▶ **TASK STATEMENT**
When a line below contains the word "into", copy that line.

Data items:
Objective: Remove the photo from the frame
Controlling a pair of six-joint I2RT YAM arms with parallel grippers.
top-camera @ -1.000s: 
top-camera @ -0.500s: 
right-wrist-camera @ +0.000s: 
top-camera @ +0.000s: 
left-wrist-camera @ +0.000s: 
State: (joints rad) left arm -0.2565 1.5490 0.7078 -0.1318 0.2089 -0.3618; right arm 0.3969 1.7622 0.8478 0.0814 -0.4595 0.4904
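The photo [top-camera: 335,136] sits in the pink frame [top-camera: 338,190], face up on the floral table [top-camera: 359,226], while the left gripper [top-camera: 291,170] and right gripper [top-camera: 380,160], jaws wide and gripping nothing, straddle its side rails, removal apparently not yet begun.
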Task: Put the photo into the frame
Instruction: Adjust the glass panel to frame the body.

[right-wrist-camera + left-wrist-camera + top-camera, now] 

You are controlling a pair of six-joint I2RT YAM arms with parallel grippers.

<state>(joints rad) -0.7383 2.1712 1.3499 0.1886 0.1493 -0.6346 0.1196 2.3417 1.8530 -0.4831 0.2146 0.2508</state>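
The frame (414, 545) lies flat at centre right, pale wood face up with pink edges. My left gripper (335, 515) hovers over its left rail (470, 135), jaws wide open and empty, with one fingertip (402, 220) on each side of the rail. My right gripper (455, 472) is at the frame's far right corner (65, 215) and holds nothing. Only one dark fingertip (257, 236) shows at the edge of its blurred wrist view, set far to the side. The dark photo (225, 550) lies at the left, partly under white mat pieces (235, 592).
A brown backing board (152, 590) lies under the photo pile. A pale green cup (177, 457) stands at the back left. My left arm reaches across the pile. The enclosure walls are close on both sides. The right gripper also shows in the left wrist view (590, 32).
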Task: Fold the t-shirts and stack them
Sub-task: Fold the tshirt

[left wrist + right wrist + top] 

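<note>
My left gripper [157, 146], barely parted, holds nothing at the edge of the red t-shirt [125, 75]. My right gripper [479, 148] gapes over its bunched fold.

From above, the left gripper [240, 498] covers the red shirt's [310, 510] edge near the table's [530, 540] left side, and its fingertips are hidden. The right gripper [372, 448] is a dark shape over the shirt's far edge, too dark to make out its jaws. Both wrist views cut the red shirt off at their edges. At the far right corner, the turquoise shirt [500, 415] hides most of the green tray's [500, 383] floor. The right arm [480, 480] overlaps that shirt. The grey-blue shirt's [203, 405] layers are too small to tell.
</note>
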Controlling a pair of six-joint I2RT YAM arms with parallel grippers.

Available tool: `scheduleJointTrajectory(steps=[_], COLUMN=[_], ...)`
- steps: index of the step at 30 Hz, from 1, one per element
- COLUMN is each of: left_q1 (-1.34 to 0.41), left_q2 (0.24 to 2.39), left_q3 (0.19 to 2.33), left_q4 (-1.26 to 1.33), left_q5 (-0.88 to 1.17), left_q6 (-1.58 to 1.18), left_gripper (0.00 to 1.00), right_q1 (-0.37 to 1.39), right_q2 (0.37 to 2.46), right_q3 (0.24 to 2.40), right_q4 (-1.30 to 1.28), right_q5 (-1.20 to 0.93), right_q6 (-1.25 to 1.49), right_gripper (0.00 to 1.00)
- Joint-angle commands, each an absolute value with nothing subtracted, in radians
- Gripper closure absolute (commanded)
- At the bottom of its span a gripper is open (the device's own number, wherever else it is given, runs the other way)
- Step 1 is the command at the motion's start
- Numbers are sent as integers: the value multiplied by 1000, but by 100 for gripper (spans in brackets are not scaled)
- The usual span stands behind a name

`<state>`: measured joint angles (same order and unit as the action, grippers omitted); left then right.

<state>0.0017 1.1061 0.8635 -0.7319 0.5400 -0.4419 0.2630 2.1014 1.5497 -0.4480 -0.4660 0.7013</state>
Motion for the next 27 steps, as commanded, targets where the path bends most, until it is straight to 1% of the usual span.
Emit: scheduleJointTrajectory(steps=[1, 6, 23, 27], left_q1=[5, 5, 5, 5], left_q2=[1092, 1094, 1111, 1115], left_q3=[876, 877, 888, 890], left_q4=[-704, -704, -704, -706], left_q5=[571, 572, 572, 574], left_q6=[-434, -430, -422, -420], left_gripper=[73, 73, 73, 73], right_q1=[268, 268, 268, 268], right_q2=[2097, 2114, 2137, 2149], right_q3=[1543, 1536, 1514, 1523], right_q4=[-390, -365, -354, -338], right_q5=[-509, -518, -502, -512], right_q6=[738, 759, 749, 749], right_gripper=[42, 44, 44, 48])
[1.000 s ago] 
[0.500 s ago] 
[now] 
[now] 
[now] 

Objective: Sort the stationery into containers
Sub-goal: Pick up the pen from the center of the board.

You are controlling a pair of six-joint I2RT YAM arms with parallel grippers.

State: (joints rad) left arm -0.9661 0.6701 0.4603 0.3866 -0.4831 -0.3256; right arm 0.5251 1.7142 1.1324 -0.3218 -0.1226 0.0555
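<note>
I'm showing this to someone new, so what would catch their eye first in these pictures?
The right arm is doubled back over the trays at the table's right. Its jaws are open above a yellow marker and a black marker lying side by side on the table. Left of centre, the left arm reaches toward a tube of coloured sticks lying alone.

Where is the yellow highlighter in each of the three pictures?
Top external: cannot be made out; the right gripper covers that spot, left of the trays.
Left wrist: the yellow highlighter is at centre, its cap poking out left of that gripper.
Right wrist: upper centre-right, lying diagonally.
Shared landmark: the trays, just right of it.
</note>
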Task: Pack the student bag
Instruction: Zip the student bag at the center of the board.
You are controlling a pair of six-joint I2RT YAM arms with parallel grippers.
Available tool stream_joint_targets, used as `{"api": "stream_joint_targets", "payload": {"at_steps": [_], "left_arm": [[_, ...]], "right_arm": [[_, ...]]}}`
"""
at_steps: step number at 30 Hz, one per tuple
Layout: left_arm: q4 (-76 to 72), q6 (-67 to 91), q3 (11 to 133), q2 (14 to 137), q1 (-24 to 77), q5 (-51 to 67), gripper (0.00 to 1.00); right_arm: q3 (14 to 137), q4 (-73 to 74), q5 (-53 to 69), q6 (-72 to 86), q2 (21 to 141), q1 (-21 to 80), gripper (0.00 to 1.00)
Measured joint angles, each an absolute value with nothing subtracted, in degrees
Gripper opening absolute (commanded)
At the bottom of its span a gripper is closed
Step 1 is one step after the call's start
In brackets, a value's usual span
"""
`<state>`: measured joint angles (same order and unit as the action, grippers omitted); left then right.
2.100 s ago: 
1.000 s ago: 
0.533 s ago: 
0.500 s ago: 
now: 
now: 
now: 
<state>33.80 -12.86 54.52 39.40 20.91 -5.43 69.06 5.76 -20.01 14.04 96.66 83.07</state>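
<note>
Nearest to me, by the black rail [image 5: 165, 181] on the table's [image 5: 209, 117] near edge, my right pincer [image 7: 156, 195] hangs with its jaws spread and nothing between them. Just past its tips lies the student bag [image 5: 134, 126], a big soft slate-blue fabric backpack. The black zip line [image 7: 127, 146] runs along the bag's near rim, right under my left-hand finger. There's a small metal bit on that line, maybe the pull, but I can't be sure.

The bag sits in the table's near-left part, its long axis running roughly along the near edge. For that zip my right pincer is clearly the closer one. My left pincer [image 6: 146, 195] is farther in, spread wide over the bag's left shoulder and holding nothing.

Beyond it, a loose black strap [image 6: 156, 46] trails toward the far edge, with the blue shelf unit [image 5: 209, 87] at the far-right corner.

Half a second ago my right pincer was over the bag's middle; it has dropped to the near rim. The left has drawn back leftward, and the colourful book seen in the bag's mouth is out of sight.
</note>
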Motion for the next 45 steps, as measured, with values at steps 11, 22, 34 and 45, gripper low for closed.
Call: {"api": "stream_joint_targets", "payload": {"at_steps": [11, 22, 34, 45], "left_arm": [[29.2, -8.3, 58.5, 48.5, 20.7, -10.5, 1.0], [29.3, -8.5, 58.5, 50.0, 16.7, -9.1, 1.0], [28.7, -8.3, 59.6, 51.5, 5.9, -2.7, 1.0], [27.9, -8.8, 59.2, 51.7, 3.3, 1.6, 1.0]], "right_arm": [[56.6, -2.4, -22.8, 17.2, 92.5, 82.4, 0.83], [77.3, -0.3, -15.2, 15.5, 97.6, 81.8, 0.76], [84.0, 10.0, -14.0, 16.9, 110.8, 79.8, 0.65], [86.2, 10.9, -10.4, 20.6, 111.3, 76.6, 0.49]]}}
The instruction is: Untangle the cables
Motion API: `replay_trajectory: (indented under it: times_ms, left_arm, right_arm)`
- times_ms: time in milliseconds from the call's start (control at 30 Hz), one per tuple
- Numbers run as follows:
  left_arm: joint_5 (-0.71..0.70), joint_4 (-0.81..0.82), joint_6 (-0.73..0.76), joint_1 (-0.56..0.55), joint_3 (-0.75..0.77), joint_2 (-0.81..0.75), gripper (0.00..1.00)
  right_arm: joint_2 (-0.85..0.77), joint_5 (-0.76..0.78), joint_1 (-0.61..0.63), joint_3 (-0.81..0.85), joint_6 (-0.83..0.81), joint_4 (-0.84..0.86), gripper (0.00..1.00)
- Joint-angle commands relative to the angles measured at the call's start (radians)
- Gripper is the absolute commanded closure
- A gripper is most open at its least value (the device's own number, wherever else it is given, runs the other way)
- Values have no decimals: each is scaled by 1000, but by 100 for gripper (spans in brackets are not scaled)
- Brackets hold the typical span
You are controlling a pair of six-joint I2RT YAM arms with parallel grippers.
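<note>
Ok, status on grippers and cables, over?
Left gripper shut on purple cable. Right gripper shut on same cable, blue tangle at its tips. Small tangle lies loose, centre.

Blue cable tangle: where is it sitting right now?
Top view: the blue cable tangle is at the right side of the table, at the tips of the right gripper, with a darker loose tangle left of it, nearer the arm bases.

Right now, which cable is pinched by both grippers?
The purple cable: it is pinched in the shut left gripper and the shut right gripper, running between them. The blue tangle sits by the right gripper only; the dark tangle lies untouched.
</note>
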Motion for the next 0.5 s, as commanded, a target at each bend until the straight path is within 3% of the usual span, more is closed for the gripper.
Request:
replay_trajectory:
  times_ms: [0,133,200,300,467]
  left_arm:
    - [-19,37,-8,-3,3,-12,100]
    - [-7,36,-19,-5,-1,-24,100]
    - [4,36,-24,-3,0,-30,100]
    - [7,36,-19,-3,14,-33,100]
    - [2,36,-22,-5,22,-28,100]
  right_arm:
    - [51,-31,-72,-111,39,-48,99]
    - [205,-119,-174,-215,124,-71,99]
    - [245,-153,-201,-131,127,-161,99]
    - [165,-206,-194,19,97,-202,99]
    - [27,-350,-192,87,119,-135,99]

▶ **PROBLEM SOLUTION**
Task: Put the photo into the frame
Objective: Sort the stationery into containers

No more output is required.